Quem é você?
Não tive tempo para
descobrir. Aliás, foi apenas isso que faltou.
Hum, sim! Não foi só
isso. Mas foi o que mais faltou.
Não tive tempo para
descortinar seu sorriso, para analisar seus grandes olhos. Para
reconhecer se atrás desse silêncio havia dúvida, medo, vergonha,
tristeza.
Você cortou meus
pulsos e exigiu minhas pernas.
Você não gosta de
ler, diferente de tantos outros, você não gosta de ler.
Mas eu escrevo!
Você percebe o quão
isso complica tudo?
Sem ler, como ver que
eu sou um prolongamento dos meus dedos?
Sem ler, como ver que
eu tenho mais do que um pênis?
Você cobrou beijos,
afeto e chorou.
Você, sem notar,
cobrou minha presença, mas ofereceu um cachorro de gravata como
companhia.
Justo para mim, que
esperava mais palavras.
Você, sem notar,
cobrou fidelidade. E te dei!
Ainda que eu negue,
ainda que eu finja.
Você teve um corpo
completo: alma, coração, sangue e porra.
Você teve meu tempo,
meu dinheiro, minhas esperanças.
Quem é você?
O que você ofereceu em
troca?
Uma leitura de um dos
livros de contos que te emprestei? Um não para um chefe explorador?
Sua beleza ainda não
cabe em você. E como você é lindo!!!
Mas como todo jovem,
você não nota que sua beleza vai se acabar nos braços errados.
Sejam eles amores,
sejam eles braços exploradores, sejam eles fraternais ou familiares.
E sua essência é o
que? Quem é você???
Eu poderia te renomear
com qualquer letra do alfabeto. Já foram tantos como você.
Confesso que a maioria
por uma noite, mas ainda assim, como você fará, perdiam sua beleza
sem dizer muito. Como uma flor, que mesmo sem se abrir, vai perdendo
seu perfume sem mostrar toda sua forma.
Quem é você???
Quem é você, para
quem dei um aliança e selei um acordo?
Quem é você que me
abriu a porta da sua casa, mas não me abriu a porta de sua vida?
Agora, me responda quem
sou eu?
O que escondi? O que
você não soube?
Eu não disse ou você
não perguntou?
E se me afastei, você
agradeceu aos céus. Eu estava pedindo mais tempo do que devia.
Mas nosso jardim, que é
só teu, vai seguir como minha proposta de tentar.
Ali, naquele canto,
entre árvores e gramas plantadas, nada a esmo, onde o único acaso
era eu, mas poderia ter sido um outro que tivesse condições de
olhar estrelas e ver a beleza de estar com você sob elas, ali
seguirei.
Se você notar, não
disse seu nome, porque isso é uma crônica, um texto, algo que você
nunca vai ler. Mas outras pessoas lerão, entre outras das palavras
que já vomitei e que algum olho curioso já limpou.
Você ainda não
percebeu, aprendemos muito no dia a dia, mas não há magia melhor do
que espaços que sabemos que nunca serão nossos, e eles só vêm com
palavras.
Como saber que Quintana
dizia que a cada novo dia deveríamos fazer um novo trajeto, se nunca
lemos Quintana?
Como saber que eu segui
esse conselho poético e fui parar na sua frente, sem saber que foi
Mário Quintada que me aconselhou?
Por preguiça? Uma
preguiça que não te demove de acordar as 04:30h da manhã?
Uma preguiça que não
te impede de não ter sábados e domingos?
O capital te criou e te
corrompeu, não duvido de que eu te encontre em um semáforo, que
cruzarei sorridente a pé, enquanto você espera abrir no seu carrão.

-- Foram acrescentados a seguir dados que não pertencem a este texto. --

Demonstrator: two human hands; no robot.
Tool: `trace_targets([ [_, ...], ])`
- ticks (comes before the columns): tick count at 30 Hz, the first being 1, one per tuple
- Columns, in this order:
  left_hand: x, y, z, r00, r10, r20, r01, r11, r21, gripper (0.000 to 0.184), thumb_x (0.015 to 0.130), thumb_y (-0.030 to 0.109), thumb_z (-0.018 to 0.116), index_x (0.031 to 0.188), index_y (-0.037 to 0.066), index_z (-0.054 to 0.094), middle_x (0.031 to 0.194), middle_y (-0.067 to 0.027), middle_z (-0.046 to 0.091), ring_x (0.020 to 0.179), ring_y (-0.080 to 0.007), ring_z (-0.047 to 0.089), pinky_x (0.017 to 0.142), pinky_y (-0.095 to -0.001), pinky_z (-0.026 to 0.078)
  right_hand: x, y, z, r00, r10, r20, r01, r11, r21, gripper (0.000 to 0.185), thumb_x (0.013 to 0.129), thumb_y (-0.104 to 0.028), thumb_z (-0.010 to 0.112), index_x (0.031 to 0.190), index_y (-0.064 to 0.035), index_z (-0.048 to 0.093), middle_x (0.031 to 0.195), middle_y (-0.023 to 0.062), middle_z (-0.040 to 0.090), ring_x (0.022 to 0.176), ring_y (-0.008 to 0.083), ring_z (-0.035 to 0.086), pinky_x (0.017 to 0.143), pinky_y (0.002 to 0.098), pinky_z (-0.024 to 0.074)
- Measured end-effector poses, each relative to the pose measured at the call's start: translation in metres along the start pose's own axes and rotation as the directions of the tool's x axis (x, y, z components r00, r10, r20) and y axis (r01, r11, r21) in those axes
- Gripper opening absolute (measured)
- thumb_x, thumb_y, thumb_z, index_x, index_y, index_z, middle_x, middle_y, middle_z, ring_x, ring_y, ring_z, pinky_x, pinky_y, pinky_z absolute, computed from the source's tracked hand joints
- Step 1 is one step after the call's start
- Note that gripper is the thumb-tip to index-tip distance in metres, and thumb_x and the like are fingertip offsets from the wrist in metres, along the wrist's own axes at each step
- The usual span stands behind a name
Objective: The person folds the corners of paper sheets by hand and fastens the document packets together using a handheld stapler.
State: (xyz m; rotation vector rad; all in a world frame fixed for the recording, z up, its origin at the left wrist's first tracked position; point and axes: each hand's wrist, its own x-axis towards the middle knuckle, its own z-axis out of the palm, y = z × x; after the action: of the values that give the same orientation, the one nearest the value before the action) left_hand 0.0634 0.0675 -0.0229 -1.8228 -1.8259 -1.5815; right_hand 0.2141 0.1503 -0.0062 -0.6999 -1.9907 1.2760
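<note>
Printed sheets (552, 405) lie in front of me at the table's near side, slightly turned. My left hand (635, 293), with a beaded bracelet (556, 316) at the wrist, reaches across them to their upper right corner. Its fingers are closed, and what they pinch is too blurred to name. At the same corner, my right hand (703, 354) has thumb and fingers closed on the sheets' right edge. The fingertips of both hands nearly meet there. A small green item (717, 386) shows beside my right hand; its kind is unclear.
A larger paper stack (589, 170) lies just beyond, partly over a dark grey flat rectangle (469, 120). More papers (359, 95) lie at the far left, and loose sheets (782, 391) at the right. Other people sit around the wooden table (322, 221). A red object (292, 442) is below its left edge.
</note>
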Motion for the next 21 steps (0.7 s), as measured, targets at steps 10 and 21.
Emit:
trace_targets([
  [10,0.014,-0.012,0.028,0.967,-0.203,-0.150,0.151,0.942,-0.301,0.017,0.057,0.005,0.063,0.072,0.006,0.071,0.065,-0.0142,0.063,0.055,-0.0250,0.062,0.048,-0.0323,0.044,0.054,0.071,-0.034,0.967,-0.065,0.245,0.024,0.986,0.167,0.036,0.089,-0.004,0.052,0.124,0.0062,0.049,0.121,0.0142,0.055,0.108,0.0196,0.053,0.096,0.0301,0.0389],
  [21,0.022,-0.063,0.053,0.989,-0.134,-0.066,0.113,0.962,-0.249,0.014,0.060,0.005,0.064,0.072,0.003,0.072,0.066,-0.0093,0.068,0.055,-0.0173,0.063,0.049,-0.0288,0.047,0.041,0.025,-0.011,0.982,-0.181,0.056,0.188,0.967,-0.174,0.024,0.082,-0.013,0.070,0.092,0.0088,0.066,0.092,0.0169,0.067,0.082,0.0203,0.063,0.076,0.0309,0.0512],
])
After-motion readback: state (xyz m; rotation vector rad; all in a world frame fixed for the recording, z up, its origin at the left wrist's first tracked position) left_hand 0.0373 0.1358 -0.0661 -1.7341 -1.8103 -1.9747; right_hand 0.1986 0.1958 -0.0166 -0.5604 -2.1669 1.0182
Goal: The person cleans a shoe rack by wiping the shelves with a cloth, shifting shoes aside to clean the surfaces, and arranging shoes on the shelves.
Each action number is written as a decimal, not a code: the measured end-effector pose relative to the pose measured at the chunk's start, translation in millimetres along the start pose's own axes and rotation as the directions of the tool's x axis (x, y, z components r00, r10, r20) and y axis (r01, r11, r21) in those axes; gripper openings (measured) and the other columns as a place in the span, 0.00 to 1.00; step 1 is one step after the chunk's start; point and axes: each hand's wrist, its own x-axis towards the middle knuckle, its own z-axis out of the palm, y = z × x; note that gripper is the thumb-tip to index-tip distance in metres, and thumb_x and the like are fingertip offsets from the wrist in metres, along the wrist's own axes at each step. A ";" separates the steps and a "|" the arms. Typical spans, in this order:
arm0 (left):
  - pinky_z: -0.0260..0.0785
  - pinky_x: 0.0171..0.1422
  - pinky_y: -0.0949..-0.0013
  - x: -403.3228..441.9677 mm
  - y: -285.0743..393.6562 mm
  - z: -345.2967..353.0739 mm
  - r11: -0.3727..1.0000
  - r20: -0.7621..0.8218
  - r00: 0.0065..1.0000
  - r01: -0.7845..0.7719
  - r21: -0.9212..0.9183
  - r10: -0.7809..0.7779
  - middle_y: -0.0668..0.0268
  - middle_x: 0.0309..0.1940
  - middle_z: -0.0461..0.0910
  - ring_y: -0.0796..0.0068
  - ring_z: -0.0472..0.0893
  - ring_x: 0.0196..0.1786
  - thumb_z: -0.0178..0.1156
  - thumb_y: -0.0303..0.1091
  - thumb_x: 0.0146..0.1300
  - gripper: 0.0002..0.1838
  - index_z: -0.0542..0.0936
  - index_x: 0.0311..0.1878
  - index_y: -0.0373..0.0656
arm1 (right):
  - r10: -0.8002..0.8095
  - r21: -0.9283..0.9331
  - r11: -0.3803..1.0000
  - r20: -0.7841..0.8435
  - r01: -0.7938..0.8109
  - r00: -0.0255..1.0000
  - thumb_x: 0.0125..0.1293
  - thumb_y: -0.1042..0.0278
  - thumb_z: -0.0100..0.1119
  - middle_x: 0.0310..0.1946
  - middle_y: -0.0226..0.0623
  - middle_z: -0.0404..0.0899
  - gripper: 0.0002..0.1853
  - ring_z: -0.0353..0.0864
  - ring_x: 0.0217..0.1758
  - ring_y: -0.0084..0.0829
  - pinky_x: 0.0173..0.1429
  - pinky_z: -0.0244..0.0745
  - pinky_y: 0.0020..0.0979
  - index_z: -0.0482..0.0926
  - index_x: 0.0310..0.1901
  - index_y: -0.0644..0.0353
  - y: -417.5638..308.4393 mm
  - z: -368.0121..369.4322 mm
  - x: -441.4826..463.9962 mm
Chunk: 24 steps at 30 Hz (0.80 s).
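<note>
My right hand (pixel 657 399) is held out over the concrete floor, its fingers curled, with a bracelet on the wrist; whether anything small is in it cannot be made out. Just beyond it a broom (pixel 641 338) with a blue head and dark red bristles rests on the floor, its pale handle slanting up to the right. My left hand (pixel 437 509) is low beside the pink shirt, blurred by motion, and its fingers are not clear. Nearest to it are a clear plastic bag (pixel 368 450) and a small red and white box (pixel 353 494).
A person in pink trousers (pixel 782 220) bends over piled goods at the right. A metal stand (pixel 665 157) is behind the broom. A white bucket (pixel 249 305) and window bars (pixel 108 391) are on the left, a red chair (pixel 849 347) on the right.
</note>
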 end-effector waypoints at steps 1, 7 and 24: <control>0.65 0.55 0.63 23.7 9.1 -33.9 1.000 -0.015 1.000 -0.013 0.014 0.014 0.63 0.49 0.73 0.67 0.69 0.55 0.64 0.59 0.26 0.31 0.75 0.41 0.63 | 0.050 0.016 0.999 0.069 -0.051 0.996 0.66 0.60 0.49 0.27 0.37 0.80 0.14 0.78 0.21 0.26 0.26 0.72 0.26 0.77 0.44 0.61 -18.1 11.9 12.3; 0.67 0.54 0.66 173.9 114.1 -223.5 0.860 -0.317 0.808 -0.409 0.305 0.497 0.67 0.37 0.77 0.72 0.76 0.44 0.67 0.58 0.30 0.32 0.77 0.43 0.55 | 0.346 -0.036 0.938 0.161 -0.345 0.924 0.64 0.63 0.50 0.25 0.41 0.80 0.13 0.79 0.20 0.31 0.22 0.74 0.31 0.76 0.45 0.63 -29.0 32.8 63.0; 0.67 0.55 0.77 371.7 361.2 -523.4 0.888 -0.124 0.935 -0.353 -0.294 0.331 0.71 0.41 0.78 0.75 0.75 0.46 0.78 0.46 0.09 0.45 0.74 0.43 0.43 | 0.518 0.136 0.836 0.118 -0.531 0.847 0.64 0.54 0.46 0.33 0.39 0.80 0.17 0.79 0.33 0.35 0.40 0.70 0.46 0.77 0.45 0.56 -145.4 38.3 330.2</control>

Mas que decepção se for o contrário. Se for eu que me corrompi, e
tive todas as oportunidades para isso, e você segue trabalhando
sábados e domingos. Quão revoltante pode ser?
Quão injusta você
dirá ser sua vida?
Oh, meu amor, como te
arranco desse vício ignóbil que não te permite entender palavras
desse porte?
Como te explico que teu
chefe não se importa com sua saúde, com sua vontade, com seus pais?
Como eu te explico que
existirão outros como você, que ocuparão seu lugar e farão seu
trabalho?
Como eu te explico que
você está perdendo uma chance de viver comigo um amor torto, desses
que doem ao lembrar?
Bom, não explico.
Inclusive porque me pergunto: quem é você?
Será que viveria esse
amor torto comigo, entenderia as dores que sentiria?
São tantas dúvidas
que me percebo de aliança fora do dedo, na caixa das possibilidades,
todas se olhando e dizendo: - Você também não foi a última???